--- WHAT NEEDS TO BE DONE ---
If a line in the records below includes the word "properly", count it, then give the total and nothing else.
Top of THE RECORDS
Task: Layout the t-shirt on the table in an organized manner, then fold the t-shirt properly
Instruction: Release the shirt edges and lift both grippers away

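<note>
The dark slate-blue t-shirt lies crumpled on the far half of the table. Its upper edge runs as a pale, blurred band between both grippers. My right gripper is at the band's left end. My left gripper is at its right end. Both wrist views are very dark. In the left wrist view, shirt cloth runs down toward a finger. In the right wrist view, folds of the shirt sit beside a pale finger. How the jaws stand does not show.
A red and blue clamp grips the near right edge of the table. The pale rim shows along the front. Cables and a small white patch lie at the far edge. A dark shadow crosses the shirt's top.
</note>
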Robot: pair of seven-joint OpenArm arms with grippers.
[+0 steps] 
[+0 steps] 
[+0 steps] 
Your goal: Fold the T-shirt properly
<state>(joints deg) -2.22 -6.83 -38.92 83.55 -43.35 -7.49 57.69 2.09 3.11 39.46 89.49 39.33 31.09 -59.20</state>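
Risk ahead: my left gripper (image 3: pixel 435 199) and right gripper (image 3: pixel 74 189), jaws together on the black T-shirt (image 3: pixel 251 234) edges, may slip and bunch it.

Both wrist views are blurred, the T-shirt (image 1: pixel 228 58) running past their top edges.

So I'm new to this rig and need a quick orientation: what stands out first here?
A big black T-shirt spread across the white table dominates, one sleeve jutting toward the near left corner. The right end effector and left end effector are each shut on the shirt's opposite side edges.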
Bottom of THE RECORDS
--- TASK RESULT ---
2